Describe a situation where the test data generation feature is particularly useful?
Let’s say you want to rewrite a piece of code – this refactoring happens all the time. If you go ahead and make modifications without having proper unit tests in place, your work can cause many issues.
Coco with test data generation automates unit tests and the verification of your edits to the code. This works because we have a reference code: the code being refactored is supposed to work. So the test case generation will produce valid test data that can be used as a testing reference.
It essentially helps in refactoring code with more confidence. You just let it generate a test suite automatically and wait until you get a high coverage.

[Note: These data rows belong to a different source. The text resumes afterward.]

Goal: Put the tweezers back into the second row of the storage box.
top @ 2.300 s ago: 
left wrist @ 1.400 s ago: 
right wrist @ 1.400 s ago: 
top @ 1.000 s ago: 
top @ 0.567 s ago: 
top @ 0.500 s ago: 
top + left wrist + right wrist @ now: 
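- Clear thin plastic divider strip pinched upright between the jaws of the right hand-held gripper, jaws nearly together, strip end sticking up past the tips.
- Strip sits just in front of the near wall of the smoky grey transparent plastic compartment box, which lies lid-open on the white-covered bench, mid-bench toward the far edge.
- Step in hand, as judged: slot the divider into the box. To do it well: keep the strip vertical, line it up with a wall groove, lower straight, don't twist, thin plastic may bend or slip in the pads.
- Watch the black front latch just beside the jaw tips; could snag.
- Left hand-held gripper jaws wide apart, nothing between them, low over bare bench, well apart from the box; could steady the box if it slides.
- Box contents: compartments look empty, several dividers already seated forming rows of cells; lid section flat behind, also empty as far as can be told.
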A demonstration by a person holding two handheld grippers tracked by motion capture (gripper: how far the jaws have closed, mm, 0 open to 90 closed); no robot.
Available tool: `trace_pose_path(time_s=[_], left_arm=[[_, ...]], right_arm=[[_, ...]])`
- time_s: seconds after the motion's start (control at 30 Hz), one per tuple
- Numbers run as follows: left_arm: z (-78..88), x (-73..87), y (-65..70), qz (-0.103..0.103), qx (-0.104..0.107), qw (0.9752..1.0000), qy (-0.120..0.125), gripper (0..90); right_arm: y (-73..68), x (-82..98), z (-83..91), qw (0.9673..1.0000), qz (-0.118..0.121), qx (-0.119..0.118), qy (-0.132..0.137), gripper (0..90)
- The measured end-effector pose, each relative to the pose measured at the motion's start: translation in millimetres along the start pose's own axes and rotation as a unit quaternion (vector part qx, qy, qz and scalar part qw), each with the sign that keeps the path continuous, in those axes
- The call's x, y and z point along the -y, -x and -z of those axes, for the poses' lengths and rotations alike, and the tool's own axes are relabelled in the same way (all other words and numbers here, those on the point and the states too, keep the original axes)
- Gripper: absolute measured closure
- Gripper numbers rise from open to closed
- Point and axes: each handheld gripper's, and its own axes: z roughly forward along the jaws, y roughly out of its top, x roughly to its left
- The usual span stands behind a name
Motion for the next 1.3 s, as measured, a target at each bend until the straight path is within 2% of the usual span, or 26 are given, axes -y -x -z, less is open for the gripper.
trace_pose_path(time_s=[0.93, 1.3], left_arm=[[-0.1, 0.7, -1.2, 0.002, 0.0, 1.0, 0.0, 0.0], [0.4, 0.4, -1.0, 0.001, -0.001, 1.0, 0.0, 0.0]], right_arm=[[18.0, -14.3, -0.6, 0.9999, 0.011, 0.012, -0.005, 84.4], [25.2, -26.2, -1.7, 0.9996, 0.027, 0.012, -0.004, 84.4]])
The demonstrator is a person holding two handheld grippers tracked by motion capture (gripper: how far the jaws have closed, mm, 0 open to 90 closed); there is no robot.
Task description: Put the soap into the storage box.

Then you can focus on the code modifications and let the Test Engine algorithm cover various “trash” data that need to be tested.

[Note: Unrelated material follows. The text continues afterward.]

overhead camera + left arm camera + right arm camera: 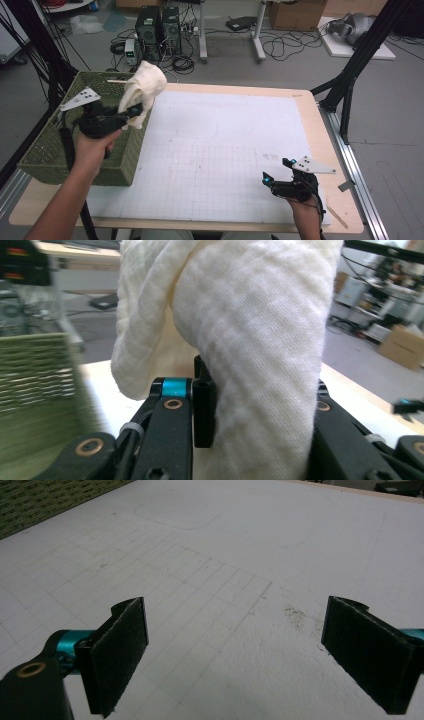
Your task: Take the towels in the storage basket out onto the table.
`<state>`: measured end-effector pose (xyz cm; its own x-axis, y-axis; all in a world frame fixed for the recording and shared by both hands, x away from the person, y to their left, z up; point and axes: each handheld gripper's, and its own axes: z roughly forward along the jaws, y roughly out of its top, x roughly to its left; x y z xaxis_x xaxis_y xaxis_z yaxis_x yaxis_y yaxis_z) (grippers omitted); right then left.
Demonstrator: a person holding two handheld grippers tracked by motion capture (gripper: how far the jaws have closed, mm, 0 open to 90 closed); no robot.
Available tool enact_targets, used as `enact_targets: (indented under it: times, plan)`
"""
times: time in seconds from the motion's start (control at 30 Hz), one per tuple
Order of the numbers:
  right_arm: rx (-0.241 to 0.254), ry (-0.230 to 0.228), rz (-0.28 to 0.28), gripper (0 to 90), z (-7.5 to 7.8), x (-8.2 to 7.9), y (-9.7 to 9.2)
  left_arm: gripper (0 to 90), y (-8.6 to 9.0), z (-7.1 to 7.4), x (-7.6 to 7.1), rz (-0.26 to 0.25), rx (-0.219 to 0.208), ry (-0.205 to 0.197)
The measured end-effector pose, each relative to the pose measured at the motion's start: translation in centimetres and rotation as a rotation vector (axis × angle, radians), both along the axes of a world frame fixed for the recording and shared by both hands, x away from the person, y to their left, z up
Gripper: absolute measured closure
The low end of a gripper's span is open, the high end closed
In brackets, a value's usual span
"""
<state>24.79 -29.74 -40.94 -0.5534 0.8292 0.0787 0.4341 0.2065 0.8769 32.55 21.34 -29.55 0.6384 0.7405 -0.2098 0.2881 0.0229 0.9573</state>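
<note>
The cloth [142,87] is cream-white with a fine crinkled weave, and it looks the same up close [260,340]. The basket [45,150] is olive green, its walls a mesh of small holes. The mat [220,150] is white, ruled with a faint grey grid, and the table [320,125] edge around it is pale wood. Both the left gripper [131,112] and the right gripper [277,172] are black with turquoise accents, each topped by a grey plate.
</note>
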Motion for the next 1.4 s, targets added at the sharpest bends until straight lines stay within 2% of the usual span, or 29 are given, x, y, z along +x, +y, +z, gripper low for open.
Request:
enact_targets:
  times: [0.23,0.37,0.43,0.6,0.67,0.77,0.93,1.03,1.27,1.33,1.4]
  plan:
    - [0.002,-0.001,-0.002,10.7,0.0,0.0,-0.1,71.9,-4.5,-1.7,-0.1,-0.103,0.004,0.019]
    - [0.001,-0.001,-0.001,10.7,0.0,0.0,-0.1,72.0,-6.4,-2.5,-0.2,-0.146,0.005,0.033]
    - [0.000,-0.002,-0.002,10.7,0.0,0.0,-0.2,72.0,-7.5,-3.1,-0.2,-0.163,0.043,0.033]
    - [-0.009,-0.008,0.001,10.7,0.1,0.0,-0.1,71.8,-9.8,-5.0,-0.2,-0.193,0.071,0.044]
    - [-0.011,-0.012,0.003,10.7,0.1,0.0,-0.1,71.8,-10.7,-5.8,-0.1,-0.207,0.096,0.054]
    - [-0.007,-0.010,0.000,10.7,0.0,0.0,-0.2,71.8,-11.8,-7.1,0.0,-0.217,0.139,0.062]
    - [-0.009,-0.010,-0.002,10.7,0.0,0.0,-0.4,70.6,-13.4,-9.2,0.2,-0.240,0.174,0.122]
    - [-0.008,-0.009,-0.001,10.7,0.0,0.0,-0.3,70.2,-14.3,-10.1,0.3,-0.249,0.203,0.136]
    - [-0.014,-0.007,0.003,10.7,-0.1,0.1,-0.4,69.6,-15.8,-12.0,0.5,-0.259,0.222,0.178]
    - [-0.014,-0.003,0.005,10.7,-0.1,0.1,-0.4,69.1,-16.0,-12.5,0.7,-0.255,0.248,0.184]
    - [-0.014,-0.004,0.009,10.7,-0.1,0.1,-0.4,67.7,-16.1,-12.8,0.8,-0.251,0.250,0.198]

Which industries can get the most value out of improved code coverage analysis?
The application or software you’re working on doesn’t need to be complicated for this to be useful. Simple code runs many critically important systems in for instance medical devices, aviation, and vehicles. In general, high code coverage, and therefore also the test data generation feature, are a must in safety-intensive industries and software.

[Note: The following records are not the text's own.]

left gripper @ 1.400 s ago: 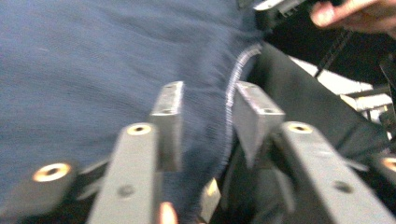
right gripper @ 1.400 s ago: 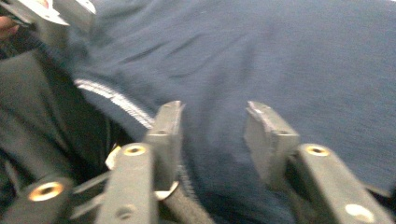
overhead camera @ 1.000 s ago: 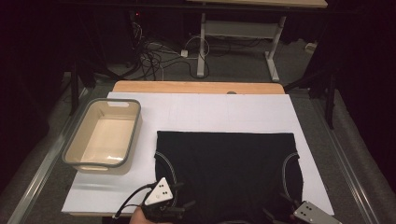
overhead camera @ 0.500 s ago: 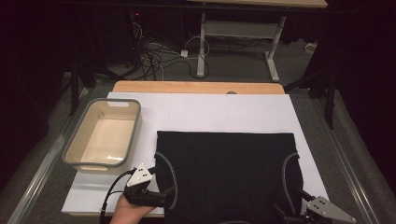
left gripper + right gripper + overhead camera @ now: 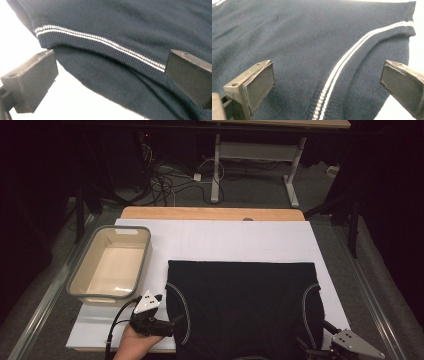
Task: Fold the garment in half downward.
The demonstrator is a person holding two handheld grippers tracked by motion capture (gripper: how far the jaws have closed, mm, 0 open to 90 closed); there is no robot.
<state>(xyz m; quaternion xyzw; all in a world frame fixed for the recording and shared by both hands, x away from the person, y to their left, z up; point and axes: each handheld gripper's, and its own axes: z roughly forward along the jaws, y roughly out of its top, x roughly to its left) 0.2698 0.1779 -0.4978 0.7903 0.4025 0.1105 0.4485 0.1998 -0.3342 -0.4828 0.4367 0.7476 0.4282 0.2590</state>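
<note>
Dark knit garment (image 5: 242, 307) lies flat on the white table cover (image 5: 240, 242). Left gripper (image 5: 172, 320) at its left striped edge and right gripper (image 5: 312, 347) at its right edge have just opened wide, cloth between unpressed.

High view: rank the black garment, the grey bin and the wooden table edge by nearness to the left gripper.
From the left gripper:
1. Black garment, just to its right, with the striped trim at the jaws.
2. Grey bin, up and to the left.
3. Wooden table edge, at the far side.
</note>
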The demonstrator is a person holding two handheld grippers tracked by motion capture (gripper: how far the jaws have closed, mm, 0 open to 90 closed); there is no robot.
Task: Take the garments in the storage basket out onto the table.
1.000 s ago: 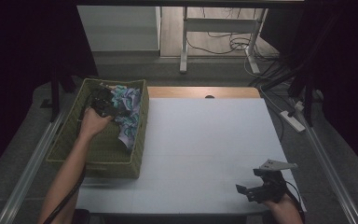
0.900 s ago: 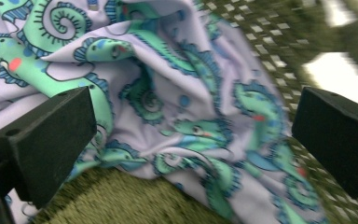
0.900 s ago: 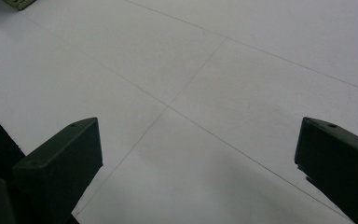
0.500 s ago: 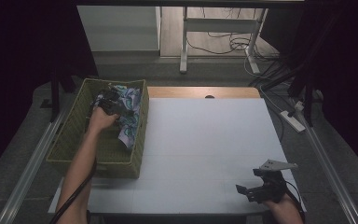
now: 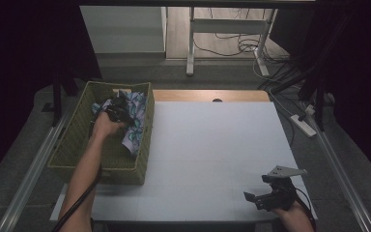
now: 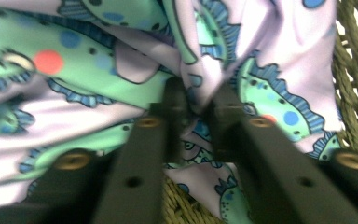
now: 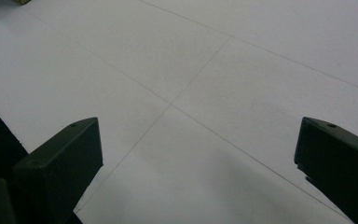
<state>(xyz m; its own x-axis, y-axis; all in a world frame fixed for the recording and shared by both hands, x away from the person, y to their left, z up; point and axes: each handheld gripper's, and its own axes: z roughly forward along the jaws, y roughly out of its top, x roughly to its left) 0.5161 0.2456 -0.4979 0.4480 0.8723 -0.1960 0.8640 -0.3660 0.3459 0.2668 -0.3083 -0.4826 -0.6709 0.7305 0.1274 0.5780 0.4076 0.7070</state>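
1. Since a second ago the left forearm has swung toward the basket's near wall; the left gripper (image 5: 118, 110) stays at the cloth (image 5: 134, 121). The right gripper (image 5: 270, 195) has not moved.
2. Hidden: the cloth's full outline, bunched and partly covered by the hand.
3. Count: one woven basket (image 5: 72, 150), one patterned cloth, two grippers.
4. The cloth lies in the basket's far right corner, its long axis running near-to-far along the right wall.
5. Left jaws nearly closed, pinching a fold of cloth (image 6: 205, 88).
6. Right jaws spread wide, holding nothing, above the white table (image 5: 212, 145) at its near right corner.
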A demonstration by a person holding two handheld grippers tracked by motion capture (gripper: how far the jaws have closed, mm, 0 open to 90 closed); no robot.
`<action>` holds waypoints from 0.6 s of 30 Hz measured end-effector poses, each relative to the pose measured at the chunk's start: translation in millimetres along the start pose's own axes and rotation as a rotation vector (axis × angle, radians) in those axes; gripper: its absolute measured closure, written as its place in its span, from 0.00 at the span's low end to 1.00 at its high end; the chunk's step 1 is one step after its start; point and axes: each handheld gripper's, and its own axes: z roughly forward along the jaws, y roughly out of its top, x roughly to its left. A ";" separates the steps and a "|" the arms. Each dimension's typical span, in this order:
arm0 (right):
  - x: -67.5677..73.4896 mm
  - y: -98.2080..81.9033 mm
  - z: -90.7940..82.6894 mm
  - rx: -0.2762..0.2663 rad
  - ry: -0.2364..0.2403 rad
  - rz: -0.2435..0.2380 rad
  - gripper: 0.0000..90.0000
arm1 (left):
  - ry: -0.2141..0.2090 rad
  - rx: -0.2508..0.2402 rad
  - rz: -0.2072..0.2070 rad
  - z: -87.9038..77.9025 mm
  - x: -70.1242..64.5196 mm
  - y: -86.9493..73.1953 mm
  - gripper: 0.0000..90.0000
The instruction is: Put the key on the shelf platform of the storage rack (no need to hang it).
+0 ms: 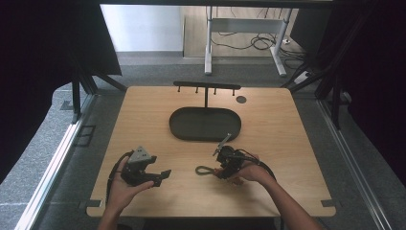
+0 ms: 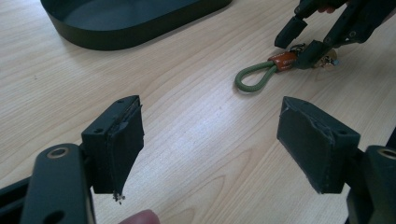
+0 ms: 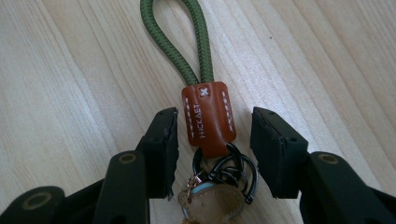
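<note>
The right tool sits low over the keyring on the bench, its jaws open on each side of the tag, ready to pinch it. The left tool waits nearby, wide open and holding nothing.

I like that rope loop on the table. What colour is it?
The rope loop is olive green, joined to a brown leather tab. The right gripper view shows it best.
</note>
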 end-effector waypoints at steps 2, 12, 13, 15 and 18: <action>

Let’s take aviation as an example. The industry has high standards that demand code coverage of 100% in some cases. If achieving this isn’t possible, each uncovered line of code needs to be justified.
You can get from 10% to 11% coverage pretty easily, but as the coverage grows, getting to a higher level gets increasingly more difficult. If 50% to 51% requires a few minutes, going all the way up to 90% can take an hour. The time to test grows exponentially when you reach 100% coverage. Coco gets you to the needed coverage level faster, because it uses the data provided by the tester and completes it automatically by finding new test cases.
But finding test data is not enough because the quality of the data also needs to be reviewed. Let’s continue with the calculator example. The user can easily provide the input data for a division “4/2” and the result is “2”. By letting Coco discover new tests, it would find for instance the division “1/0”. But what is the correct result of this output? “Inf”? “Illegal expression”? “Error:Division through zero”?
The output needs to conform to what the user expects, and only a human being can decide it – the application cannot know on its own. This is why a validation flag is added for each instance of data. It lets you mark data as verified and not just good because it was a previous output of a function call.
“Going all the way up to 100% code coverage can take several months for some products. Coco gets you to the needed coverage level faster, and helps to give justification for the remaining code.”
How does Coco Test Engine work in practice?
Here’s a simplified outline of the process:
- Write a small unit test code using 2 macros:
- FETCH to get new input data
- CHECK to compare the output to the expected result
- Compile the unit test
- Use the data editor to create some test cases and debug it like a normal application
- Execute test discovery to find new cases and increase the coverage
- Review the generated data to see if the output corresponds to what is expected
One thing to consider with Coco’s test data generation: The initial setup can take a bit of time because you need to validate more test data given by the algorithm. But I can assure you that over time the benefit will be greater than that.